PROBLEM REQUIREMENTS: Check each line of the records below and collect those holding "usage".

Data extracted from a collection
::::
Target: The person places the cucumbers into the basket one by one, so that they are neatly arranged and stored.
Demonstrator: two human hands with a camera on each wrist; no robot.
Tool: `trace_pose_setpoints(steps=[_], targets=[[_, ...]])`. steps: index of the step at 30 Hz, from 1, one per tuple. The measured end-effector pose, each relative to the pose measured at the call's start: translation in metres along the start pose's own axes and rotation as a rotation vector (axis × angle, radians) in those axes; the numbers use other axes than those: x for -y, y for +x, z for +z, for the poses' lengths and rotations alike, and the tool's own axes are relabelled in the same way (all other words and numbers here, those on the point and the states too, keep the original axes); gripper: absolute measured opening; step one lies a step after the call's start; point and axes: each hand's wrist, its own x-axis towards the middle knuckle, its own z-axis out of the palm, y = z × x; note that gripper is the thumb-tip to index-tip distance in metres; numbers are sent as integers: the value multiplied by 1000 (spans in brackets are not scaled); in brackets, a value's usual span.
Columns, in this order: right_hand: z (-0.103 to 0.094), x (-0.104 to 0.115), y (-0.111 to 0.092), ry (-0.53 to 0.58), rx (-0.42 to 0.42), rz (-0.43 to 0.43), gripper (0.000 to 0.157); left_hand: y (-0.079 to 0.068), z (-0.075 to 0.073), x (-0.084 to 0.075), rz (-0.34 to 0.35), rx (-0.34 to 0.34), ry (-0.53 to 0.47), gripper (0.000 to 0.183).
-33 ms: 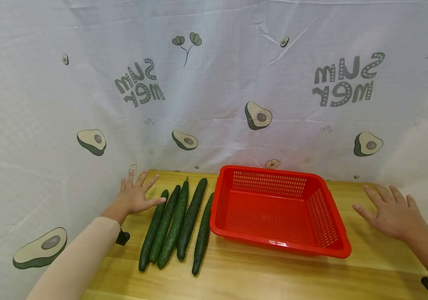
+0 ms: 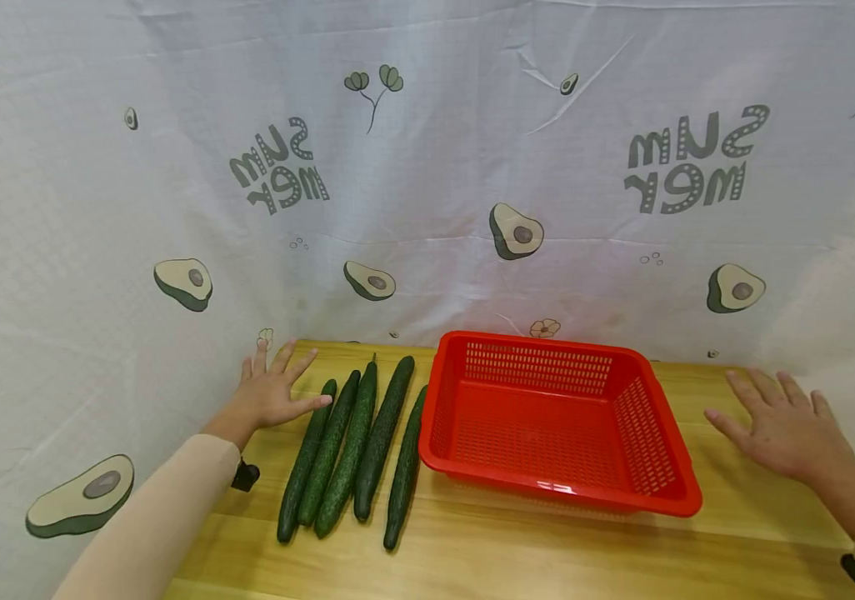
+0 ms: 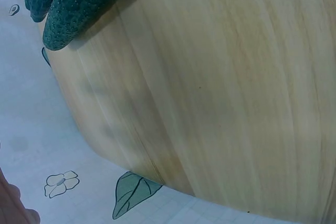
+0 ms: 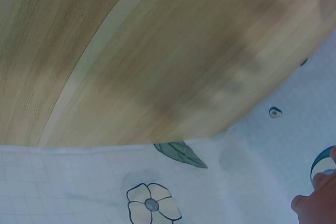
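My left hand (image 2: 270,394) is held with fingers spread at the left end of the table, its thumb tip close to the leftmost cucumber (image 2: 307,462); nothing is in its grasp. Several dark green cucumbers lie side by side, lengthwise, with the rightmost cucumber (image 2: 403,475) against or just beside the red plastic basket (image 2: 562,493). In the left wrist view, cucumber ends (image 3: 79,11) show at the top left. Off to the basket's right, my right hand (image 2: 791,421) is also spread and holds nothing. The basket has slotted walls and nothing inside.
A pale wooden table (image 2: 517,558) carries everything. Behind it and at the sides hangs a white cloth (image 2: 427,183) printed with avocados, flowers and mirrored lettering. Each wrist wears a dark strap or device (image 2: 245,475).
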Motion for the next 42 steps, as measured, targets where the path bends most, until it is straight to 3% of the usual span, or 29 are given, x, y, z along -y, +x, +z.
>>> trace_pose_setpoints(steps=[9,16,21,30,36,42], targets=[[1,4,-3,-17,12,14,89,-2,5,0,-1,16,-3,95],[5,5,0,13,-32,-2,86,-4,8,-4,1,20,11,94],[0,14,4,260,7,-26,78,-6,10,-11,8,11,-2,94],[-8,51,7,839,331,131,82,-11,21,-34,55,-5,-15,91],[-7,75,11,959,461,204,91,-15,26,-57,59,27,-83,90],[-7,93,14,1024,424,259,94,-17,30,-86,126,32,-197,75]])
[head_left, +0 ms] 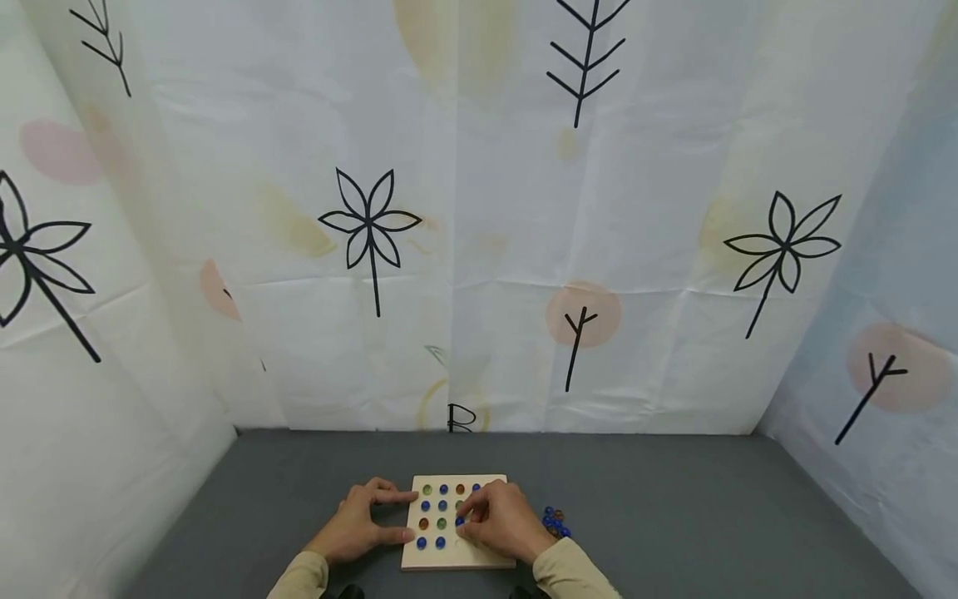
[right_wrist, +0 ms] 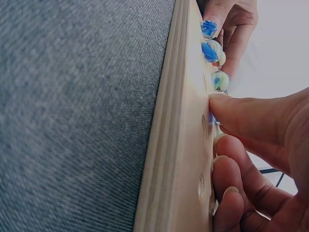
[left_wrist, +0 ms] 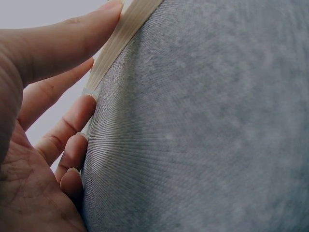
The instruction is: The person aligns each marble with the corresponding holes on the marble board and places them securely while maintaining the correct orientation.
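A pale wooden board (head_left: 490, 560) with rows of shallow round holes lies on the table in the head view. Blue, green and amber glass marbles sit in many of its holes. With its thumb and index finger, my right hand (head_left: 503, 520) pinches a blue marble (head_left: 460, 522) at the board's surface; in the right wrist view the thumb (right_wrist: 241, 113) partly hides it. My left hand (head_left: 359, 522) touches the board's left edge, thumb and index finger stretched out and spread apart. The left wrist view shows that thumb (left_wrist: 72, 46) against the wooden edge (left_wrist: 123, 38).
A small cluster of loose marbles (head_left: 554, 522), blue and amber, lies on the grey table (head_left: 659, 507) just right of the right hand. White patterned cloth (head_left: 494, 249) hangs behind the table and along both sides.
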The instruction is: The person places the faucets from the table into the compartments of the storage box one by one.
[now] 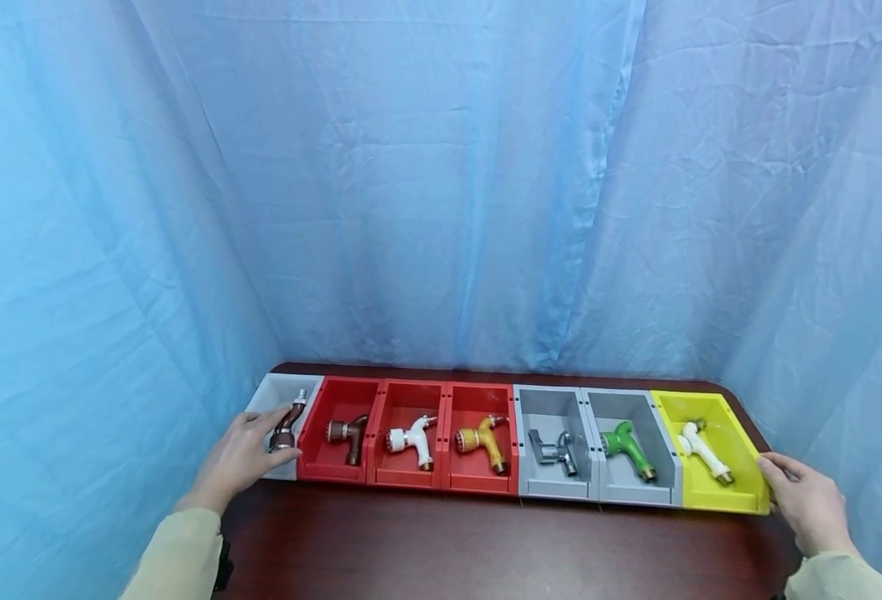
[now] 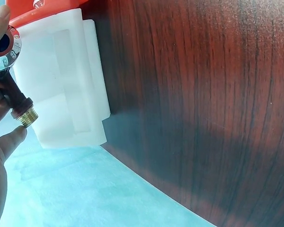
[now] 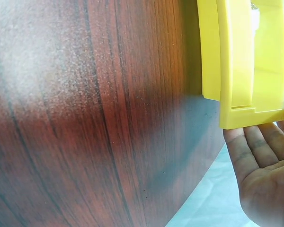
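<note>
My left hand (image 1: 240,454) holds a dark brown faucet (image 1: 285,429) at the white bin (image 1: 279,473) on the far left of the row. The left wrist view shows that faucet's brass threaded end (image 2: 27,116) and its round knob (image 2: 7,47) among the fingers. At the far right end, my right hand (image 1: 812,504) grips the outer side of a yellow bin (image 1: 749,467), thumb at the rim and the other fingers against its outside. A white faucet (image 1: 707,458) lies in that bin. In the right wrist view, only a bit of it shows.
Between the end bins, red bins (image 1: 336,473) hold brown (image 1: 353,435), white (image 1: 414,440) and yellow (image 1: 486,442) faucets. Grey bins (image 1: 561,490) hold chrome (image 1: 557,454) and green (image 1: 628,448) ones. The dark wooden table (image 1: 486,550) has blue curtains (image 1: 426,208) around it.
</note>
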The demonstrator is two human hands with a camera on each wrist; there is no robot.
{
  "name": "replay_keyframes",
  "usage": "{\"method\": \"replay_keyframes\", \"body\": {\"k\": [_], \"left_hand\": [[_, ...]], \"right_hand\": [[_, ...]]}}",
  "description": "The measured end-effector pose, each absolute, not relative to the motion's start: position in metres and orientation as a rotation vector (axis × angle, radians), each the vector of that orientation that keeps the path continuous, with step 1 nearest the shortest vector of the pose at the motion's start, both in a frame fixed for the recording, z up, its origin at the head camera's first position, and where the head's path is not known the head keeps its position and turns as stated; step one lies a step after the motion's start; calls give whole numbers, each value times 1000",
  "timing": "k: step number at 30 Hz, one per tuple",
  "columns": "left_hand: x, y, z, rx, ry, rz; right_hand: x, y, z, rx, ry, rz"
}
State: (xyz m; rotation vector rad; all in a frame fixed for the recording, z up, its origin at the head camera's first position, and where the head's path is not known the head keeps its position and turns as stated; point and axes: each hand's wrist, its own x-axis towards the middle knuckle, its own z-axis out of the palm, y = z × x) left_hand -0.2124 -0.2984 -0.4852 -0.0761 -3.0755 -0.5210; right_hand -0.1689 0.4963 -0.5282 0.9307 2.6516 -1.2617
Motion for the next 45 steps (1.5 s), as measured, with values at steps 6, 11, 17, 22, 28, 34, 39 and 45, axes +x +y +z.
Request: {"method": "replay_keyframes", "body": {"k": [6,11,17,22,28,34,39,45], "left_hand": [[-216,-303,-487,-33,-3088,-575],[-221,-306,-488,66,-3097,-719],[-228,-311,-489,136,-2952,-627],[-226,-318,-492,155,-2816,-525],[-222,-320,-490,147,-2825,-547],[-214,-319,-493,115,-2923,-550],[-208,-314,-499,22,-2997,-560],[-205,-307,-503,-18,-3014,-545]], "right_hand": [[-169,496,-529,944,2639,-1265],[-169,496,-529,935,2638,-1265],[-169,494,-529,955,2640,-1273],[-169,493,-529,951,2632,-1287],[-169,495,-529,947,2620,-1281],[-169,496,-528,956,2617,-1284],[-169,497,-528,947,2629,-1266],[-169,496,-528,959,2625,-1251]]}}
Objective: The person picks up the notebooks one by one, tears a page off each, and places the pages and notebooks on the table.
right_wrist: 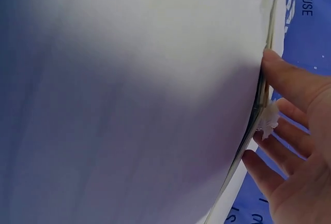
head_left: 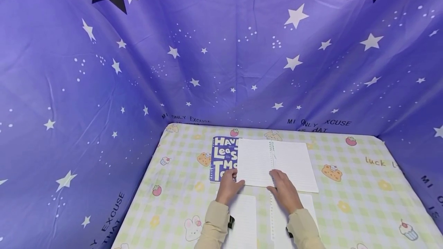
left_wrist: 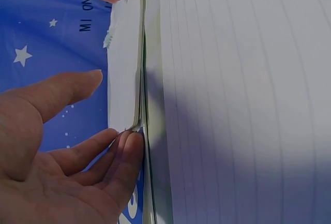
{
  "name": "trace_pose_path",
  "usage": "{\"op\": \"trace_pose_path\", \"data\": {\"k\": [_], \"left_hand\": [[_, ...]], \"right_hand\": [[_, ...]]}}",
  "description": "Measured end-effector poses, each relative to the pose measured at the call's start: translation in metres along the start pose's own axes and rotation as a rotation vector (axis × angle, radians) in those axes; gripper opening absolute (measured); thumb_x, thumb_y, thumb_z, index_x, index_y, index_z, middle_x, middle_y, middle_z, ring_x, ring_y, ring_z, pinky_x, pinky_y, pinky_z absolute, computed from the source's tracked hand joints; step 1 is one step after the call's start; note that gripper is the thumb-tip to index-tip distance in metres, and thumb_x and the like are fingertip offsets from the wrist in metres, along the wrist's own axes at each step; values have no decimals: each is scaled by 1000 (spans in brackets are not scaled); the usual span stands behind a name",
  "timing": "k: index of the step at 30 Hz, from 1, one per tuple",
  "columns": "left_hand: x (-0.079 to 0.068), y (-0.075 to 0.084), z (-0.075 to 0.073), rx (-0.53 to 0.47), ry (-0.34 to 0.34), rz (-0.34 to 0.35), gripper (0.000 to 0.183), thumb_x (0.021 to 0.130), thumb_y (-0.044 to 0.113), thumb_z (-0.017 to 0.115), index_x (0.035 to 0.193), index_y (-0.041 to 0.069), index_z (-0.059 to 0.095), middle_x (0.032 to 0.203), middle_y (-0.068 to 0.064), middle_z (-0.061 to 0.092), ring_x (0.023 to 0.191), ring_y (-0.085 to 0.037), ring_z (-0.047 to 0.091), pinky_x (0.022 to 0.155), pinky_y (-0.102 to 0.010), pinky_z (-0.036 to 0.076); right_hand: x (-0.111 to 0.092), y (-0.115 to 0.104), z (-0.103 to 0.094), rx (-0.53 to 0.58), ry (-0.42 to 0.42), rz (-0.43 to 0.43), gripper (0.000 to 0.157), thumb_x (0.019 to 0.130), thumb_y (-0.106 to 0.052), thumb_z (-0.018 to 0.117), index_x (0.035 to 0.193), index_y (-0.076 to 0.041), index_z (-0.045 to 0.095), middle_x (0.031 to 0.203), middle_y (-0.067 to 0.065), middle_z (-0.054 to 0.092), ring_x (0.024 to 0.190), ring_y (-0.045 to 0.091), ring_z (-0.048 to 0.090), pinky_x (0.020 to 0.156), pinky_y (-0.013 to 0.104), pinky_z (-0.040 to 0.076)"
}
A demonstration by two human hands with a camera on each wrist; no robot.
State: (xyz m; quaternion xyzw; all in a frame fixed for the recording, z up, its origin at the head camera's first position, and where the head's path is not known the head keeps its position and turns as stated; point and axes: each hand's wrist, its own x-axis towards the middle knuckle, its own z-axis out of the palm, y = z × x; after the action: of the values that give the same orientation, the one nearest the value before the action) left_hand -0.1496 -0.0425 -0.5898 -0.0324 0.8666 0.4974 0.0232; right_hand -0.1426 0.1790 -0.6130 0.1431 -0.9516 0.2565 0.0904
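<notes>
A spiral notebook (head_left: 254, 160) lies open on the table, with blank lined pages and its coil down the middle. Its left half overlaps a blue notebook (head_left: 223, 158) with large white lettering. My left hand (head_left: 228, 187) is at the open notebook's lower left corner; in the left wrist view its fingers (left_wrist: 132, 149) touch the left edge while the thumb stands apart. By the foot of the coil is my right hand (head_left: 285, 193), its thumb (right_wrist: 282, 71) against the lower edge and its fingers spread loosely around the coil's end.
Nearer me, beneath my forearms, lie a lined white sheet (head_left: 245, 218) on the left and another page (head_left: 308, 203) with a punched edge on the right. A checked cloth (head_left: 173, 187) with cartoon prints covers the table. Star-printed blue curtains (head_left: 225, 49) enclose it.
</notes>
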Motion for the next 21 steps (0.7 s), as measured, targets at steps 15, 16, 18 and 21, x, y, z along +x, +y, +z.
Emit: {"op": "trace_pose_path", "data": {"k": [15,16,18,21], "left_hand": [[2,-1,1,-19,1,-19,49,80,9,76,122,-10,60,106,-15,63,95,-22,59,90,-41,54],[2,-1,1,-18,1,-23,48,80,9,75,122,-10,60,106,-15,64,95,-22,59,90,-41,54],[2,0,1,-28,-2,-37,47,81,9,75,122,-9,60,107,-14,64,96,-23,60,91,-41,54],[2,2,0,-36,2,-42,47,82,10,74,122,-10,60,107,-15,64,96,-23,61,91,-43,55]], "right_hand": [[-3,1,0,-73,-8,-95,43,92,-11,70,127,8,56,130,27,56,124,43,53,101,54,48],[-4,0,-1,-70,-9,-95,42,92,-11,69,127,9,56,130,28,56,124,43,53,101,54,49],[-4,0,-1,-66,-7,-95,41,93,-11,69,126,9,57,130,28,57,124,43,53,100,54,49],[-5,0,-2,-70,-3,-94,39,93,-12,68,125,8,58,130,28,57,124,43,54,101,54,49]]}}
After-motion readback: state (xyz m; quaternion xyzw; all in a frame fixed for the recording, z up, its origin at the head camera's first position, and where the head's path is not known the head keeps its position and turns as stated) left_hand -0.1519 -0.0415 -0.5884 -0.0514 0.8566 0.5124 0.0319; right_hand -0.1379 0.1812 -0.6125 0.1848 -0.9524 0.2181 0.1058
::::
SOLUTION FOR THIS EXERCISE:
  "usage": "{\"method\": \"replay_keyframes\", \"body\": {\"k\": [_], \"left_hand\": [[_, ...]], \"right_hand\": [[_, ...]]}}",
  "usage": "{\"op\": \"trace_pose_path\", \"data\": {\"k\": [_], \"left_hand\": [[_, ...]], \"right_hand\": [[_, ...]]}}",

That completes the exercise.